西野カナ、自身の恋愛で「会いたくて会いたくて震える」ことはない!?

文芸・カルチャー

2014/4/20

『会いたくて 会いたくて』『君って』などの大ヒット曲をもち、2010年代の恋愛のカリスマともいわれる歌手・西野カナ。デビュー以来、ほどんどの曲の作詞を手掛け、失恋や恋愛のせつなさを等身大の言葉でつづる彼女の世界観は、同世代女性を中心に支持されている。では彼女自身の恋愛観はいったいどんなものなのだろうか。初のメッセージ本『LOVE STORY』(講談社)から、リアルな西野カナに迫ってみよう。

ファンからの恋愛相談に答えるコーナーに寄せられた「好きな人に初めてメールをするとき、なんて書きますか?」という質問に対する答えに、意外な西野の性格が表れている。西野といえば、衣装やアクセサリーもビビッドな色やキラキラデザインのものを取り入れ、華やかでかわいらしいものに囲まれているというイメージ。そこから考えると、メールでも絵文字やスタンプを多用していそうだが、実際は「“西野カナです、番号は090-×××です”みたいなめっちゃあっさりしてる内容を送るタイプ。もともとあんまり絵文字が得意じゃないし、絵文字を多用するのは女の子っぽすぎる感じがして苦手なんです」とのこと。ただし、気を引きたい人には敢えて「モアイ像みたいな(笑)」文脈に関係ない絵文字を使って、気に留めてもらうようにしているという。そもそもメールより電話派といい、本書の一問一答コーナーでも座右の銘を「成るようにしかならん」と答えるなど、かなりさばけた性格のようだ。

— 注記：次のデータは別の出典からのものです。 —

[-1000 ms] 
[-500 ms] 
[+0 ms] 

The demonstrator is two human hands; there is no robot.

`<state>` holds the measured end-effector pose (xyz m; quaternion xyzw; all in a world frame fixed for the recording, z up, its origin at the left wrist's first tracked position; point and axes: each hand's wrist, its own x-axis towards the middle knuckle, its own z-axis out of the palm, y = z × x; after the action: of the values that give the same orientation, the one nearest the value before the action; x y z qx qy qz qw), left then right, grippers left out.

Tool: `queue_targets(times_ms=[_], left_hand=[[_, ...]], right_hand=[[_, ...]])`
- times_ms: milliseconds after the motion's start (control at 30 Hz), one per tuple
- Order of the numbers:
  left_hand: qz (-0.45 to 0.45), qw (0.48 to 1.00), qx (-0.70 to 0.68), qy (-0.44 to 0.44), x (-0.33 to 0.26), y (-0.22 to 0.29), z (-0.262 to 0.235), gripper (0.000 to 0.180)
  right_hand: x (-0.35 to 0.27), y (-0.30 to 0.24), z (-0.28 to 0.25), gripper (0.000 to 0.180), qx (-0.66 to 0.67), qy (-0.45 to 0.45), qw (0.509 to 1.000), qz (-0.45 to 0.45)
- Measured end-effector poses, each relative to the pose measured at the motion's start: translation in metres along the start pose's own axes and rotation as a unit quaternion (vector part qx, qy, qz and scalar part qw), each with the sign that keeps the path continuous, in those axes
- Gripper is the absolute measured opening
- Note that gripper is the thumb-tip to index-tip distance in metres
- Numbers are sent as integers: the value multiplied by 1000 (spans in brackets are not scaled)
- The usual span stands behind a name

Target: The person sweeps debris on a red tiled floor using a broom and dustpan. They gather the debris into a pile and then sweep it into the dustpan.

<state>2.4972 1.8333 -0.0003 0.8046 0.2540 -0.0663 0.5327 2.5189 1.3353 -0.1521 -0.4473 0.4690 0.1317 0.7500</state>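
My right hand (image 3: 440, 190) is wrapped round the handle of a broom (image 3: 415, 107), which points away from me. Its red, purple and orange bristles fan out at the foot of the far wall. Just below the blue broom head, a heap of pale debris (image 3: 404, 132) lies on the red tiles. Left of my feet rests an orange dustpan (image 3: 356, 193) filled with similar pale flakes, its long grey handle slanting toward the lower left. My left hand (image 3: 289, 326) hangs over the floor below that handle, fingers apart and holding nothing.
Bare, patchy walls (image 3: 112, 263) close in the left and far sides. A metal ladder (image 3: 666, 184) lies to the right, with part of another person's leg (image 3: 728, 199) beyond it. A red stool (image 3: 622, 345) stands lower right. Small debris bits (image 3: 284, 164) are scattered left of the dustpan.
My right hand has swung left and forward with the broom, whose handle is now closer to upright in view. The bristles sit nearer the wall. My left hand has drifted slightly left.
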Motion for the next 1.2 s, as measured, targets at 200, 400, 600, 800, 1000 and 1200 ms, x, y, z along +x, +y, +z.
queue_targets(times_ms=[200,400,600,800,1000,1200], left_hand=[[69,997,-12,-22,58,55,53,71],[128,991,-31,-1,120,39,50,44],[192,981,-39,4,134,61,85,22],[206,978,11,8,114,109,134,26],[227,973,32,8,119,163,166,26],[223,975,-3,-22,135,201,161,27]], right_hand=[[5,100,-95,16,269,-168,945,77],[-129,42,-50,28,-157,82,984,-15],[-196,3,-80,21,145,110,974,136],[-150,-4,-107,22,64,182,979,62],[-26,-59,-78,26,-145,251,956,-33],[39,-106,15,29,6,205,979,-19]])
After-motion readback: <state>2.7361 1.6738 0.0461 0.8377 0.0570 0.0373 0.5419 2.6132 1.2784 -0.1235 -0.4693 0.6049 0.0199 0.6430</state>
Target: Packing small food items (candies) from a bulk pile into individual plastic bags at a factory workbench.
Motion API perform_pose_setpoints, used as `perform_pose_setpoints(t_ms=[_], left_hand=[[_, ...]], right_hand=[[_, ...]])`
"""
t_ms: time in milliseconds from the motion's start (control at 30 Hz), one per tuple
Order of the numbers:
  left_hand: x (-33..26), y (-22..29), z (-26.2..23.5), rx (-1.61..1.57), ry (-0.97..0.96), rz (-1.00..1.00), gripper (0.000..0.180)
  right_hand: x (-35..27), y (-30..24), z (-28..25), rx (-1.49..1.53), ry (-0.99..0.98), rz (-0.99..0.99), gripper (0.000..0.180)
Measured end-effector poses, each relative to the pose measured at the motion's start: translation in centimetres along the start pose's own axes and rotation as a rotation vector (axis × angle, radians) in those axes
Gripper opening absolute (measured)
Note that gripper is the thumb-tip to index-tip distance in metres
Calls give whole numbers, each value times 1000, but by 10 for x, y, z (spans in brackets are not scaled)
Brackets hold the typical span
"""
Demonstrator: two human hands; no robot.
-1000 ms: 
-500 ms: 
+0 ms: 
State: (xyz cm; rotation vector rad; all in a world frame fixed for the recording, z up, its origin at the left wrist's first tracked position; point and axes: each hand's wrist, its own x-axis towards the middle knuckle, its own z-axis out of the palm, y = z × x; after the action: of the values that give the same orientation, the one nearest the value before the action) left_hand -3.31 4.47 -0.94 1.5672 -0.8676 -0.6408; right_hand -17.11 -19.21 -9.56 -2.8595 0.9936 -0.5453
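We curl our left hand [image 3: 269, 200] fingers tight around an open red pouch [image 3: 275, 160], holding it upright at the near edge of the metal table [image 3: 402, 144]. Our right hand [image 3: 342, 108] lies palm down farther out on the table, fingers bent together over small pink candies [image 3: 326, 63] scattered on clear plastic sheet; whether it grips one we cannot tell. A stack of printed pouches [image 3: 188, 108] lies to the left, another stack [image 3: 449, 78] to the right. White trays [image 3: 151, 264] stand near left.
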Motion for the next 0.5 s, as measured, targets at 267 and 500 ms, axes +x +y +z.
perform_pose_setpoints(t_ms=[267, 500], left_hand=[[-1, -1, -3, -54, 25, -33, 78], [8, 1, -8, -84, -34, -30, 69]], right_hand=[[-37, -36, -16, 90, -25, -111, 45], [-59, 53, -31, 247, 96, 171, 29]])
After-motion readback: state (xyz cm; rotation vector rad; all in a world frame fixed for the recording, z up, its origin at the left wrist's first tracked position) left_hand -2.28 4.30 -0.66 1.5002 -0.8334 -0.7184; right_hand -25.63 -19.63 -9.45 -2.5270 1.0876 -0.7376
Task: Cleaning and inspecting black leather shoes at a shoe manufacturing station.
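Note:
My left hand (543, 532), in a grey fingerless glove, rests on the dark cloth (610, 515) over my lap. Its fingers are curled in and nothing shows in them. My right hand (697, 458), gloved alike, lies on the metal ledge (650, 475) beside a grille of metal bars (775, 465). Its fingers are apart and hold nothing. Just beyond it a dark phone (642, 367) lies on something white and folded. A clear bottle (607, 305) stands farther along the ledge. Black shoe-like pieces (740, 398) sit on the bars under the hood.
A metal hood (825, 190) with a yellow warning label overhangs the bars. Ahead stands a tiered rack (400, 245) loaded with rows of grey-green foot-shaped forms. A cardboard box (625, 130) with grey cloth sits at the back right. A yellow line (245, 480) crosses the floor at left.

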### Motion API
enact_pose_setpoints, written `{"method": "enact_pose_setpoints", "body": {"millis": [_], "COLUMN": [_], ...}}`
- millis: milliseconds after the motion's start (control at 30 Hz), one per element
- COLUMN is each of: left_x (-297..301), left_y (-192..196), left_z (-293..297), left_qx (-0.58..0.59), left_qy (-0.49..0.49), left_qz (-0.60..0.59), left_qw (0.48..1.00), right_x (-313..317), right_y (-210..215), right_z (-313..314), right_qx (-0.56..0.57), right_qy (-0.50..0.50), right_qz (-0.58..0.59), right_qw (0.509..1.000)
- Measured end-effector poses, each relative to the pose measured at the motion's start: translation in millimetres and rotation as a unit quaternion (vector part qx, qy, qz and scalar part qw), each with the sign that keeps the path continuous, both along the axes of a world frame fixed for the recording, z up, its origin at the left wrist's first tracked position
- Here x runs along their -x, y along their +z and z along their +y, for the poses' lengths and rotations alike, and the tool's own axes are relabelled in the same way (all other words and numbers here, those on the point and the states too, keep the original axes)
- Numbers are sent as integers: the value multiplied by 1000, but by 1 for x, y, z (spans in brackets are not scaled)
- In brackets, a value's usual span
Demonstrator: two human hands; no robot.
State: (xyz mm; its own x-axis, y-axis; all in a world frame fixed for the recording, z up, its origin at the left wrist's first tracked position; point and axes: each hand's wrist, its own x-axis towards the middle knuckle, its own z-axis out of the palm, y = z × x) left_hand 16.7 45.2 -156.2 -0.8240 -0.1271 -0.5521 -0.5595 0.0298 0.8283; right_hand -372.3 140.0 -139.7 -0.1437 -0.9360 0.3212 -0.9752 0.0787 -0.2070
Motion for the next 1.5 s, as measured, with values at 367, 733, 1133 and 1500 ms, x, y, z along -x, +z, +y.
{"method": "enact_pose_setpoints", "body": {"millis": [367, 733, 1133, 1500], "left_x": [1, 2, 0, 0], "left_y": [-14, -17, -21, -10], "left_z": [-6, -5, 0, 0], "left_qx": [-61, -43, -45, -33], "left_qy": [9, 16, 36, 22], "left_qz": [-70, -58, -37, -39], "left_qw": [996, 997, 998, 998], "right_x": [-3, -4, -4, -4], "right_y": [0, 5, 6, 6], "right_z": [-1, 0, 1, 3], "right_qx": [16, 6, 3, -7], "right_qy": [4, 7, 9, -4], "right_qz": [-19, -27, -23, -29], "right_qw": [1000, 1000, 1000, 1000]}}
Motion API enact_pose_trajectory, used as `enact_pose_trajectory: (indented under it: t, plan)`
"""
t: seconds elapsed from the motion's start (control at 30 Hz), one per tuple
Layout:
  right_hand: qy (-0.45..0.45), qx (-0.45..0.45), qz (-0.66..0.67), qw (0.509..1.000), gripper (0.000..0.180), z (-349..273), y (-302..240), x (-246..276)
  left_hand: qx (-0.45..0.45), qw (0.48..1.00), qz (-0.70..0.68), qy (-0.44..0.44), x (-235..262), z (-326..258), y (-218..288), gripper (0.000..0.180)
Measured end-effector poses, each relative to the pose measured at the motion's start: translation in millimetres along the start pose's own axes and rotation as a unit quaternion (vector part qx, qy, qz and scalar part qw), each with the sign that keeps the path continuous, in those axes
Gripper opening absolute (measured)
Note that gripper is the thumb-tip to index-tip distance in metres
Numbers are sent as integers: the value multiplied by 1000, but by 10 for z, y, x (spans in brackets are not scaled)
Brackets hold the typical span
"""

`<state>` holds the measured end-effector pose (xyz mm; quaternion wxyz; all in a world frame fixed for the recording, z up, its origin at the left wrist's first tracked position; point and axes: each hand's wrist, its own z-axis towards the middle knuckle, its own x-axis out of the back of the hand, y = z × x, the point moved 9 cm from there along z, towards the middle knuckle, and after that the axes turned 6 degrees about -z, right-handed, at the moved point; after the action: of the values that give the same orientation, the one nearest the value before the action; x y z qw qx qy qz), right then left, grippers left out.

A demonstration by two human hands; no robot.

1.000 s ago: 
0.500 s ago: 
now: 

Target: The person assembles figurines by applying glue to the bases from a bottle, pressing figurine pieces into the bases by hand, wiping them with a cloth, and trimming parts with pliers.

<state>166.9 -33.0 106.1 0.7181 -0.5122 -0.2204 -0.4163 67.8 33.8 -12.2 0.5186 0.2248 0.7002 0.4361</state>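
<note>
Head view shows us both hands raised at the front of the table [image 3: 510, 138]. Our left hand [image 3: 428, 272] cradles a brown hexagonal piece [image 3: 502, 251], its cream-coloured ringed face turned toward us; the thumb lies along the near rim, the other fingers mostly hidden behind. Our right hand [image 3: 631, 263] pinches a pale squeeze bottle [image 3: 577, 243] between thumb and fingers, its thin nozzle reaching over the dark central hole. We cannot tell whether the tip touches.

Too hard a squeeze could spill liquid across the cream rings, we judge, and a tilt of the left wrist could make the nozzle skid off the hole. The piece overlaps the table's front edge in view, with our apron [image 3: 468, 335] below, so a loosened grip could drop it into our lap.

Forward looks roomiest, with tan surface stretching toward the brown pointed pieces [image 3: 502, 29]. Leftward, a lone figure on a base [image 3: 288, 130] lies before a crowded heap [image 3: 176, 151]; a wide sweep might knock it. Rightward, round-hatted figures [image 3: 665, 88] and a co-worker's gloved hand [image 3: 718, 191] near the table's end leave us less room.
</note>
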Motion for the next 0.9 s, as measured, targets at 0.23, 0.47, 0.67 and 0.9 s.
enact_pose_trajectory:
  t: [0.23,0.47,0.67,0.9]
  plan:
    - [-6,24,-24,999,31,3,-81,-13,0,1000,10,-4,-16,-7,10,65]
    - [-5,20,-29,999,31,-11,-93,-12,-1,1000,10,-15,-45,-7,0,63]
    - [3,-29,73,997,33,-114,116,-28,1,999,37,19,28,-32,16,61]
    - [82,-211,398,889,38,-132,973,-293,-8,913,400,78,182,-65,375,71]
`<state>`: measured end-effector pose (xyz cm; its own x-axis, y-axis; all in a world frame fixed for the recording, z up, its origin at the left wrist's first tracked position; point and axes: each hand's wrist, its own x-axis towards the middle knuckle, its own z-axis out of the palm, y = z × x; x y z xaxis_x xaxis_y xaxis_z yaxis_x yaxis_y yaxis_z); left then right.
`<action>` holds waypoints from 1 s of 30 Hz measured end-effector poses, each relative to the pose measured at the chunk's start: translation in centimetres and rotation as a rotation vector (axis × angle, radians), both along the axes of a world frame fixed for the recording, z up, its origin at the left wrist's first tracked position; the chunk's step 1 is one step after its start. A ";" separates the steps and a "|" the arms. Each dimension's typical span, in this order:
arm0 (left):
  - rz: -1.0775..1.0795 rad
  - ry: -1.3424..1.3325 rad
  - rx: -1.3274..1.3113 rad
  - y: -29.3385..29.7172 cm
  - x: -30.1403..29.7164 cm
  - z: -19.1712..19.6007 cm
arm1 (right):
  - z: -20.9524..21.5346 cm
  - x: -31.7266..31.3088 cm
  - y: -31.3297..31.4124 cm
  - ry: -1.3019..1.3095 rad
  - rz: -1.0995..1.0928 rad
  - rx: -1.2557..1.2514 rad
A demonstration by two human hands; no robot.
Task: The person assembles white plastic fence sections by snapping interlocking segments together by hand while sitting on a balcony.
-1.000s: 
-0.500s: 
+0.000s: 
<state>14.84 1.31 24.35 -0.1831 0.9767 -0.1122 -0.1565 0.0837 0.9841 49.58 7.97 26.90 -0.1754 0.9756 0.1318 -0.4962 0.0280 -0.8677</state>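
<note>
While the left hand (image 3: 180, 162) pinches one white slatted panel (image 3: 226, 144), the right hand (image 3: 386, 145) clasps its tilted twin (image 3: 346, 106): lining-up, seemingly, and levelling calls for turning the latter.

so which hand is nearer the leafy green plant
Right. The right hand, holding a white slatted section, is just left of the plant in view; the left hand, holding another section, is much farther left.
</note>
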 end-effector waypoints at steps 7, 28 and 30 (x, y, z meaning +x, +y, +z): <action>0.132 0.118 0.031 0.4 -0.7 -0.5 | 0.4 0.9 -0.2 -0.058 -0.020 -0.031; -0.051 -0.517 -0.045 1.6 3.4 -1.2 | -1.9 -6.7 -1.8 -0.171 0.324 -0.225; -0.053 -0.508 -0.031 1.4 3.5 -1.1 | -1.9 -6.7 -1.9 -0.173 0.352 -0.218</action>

また“好きな人との会話がすぐ終わる。会話テクを教えて”というお悩みには、「私だったら話題がなくなったとき“私に質問して!”とか言っちゃう。めんどくさいね、私(笑)」、“長い間付き合っていた彼と別れて踏ん切りがつかない”というお悩みには、「私はどっちかっていうと頭で理解するよりも、心で事実としてもうムリってことがわからないと納得できなんです。だから、電話してシカトされたりうっとうしがられて初めて電話しちゃダメだって分かる。遅いけどね(笑)」と答えるなど、考えるより本能のままに行動するタイプということもうかがえる。

自身の恋愛観を語るページでは、「好きな人ができたら3回目のデートあたりでハッキリさせたくなっちゃう!」「相手からなんにも言われなかったら自分から告白して、答えがNOだったら、いさぎよくおしまいにするかな」「デートは誘われる方がいいかなって思うけど、自分がどうしても会いたかったから誘う感じかな。“○○のご飯が食べたいんですけど、一緒に行ってくれますか? よければいつあいているか予定を教えてください”って送る。メールはさらっとしている方がイイと思うんです」とかなり積極的で、“簡単には消えない想い”や“会えない寂しさ”を描いた自身の歌とは、まったくイメージが異なる。自身のことを恋愛体質と語る彼女だが、単に受身で待っているだけではなく、自分の意志で関係を切り拓く姿勢を貫くから、恋愛を楽しむことができるのだろう。

かわいらしい外見とあまりにギャップが大きい素の西野カナ。楽曲という彼女の作品とは別に、彼女自身の力強い言葉に励まされるファンも多いだろう。本書で楽曲だけでは計り知れない、素の彼女の魅力を感じ取ってほしい。